In relation to these deductions, the regulatory powers of the Autonomous Communities will also cover the determination of:
- The justification required to be able to practice them.
- The deduction limits.
- Whether or not the requirement to verify the financial situation is met.
- The special rules that, where applicable, must be taken into account in cases of joint taxation, tax period less than a calendar year and determination of family situation. If the Autonomous Community does not regulate any of these matters, the rules provided for these purposes in the Personal Income Tax Law will apply.
The regional deductions applicable in the 2019 financial year are included in Chapter 17 .
c. Increases or decreases in the percentages of the regional section of the deduction for investment in habitual residence (no effect since January 1, 2013)

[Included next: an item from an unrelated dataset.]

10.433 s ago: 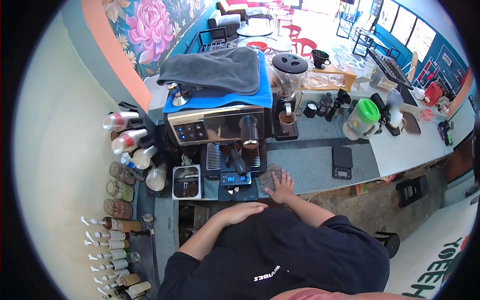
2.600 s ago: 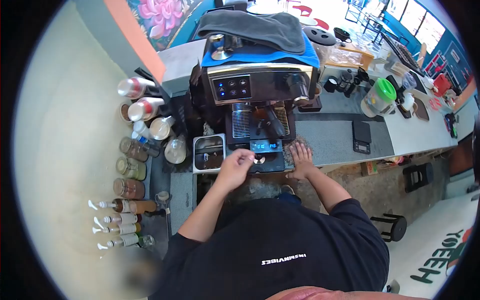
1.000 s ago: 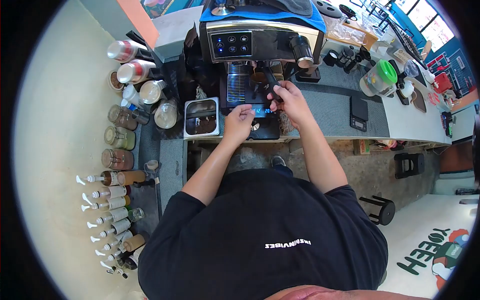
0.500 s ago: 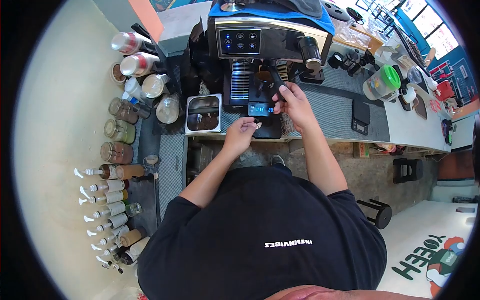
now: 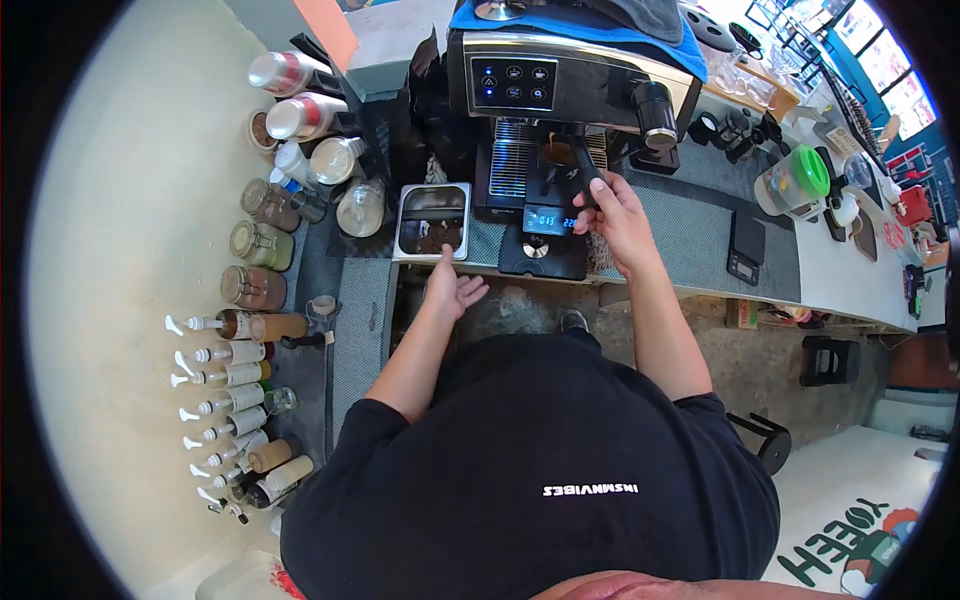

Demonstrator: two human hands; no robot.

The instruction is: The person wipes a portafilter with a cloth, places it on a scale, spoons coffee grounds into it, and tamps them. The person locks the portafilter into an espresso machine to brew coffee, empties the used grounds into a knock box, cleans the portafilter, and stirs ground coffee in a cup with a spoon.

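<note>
Espresso machine (image 5: 580, 80) with a black and chrome front stands at the upper centre of the frame, its dark panel (image 5: 512, 82) showing small lit icons. Below its front, a black portafilter handle (image 5: 582, 180) points down and to the right. The right hand (image 5: 622, 225) has its fingers curled around the lower end of that handle. Just left of the handle, a dark cup (image 5: 556, 172) with brown liquid inside sits on a black scale with a blue lit display (image 5: 549, 220); the fingers partly cover the right end of the display.

The left hand (image 5: 457, 290) is empty and open, palm up with the fingers spread, well apart from the right one. It reaches the near rim of a rectangular stainless-steel container (image 5: 407, 225) holding dark brown grounds (image 5: 430, 238); whether a fingertip touches the rim cannot be told.

Between the hands, a round silver metal piece (image 5: 536, 250) rests on a black mat (image 5: 560, 266) at the edge of the counter (image 5: 690, 235), with a rumpled brown cloth (image 5: 600, 254) just to its right, partly behind the right wrist. Farther right on the counter are a second, unlit black scale (image 5: 747, 245) and a clear pitcher with a bright green lid (image 5: 792, 184). Clip-top glass jars (image 5: 262, 244) and pump-top bottles (image 5: 238, 375) line the left side of the frame, and a blue cloth (image 5: 600, 35) lies on top of the machine.
</note>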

With effect from 1 January 2013, the deduction for investment in primary residence was eliminated, although a transitional regime was established for taxpayers who had been enjoying this deduction prior to the indicated date. This regime allows them to continue applying the aforementioned deduction in accordance with the provisions of the regulations of the Personal Income Tax Law in its version in force on December 31, 2012, without prejudice to the deduction percentages that, in accordance with the provisions of Law 22/2009, have been approved by the Autonomous Community.
The deduction percentages applicable in the autonomous section of the deduction for investment in habitual residence in the Autonomous Community of Catalonia are discussed in Chapter 16 within the section relating to "Deduction for investment in habitual residence: "Transitional regime" as well as in Chapter 17 when examining the deductions of the Autonomous Community of Catalonia.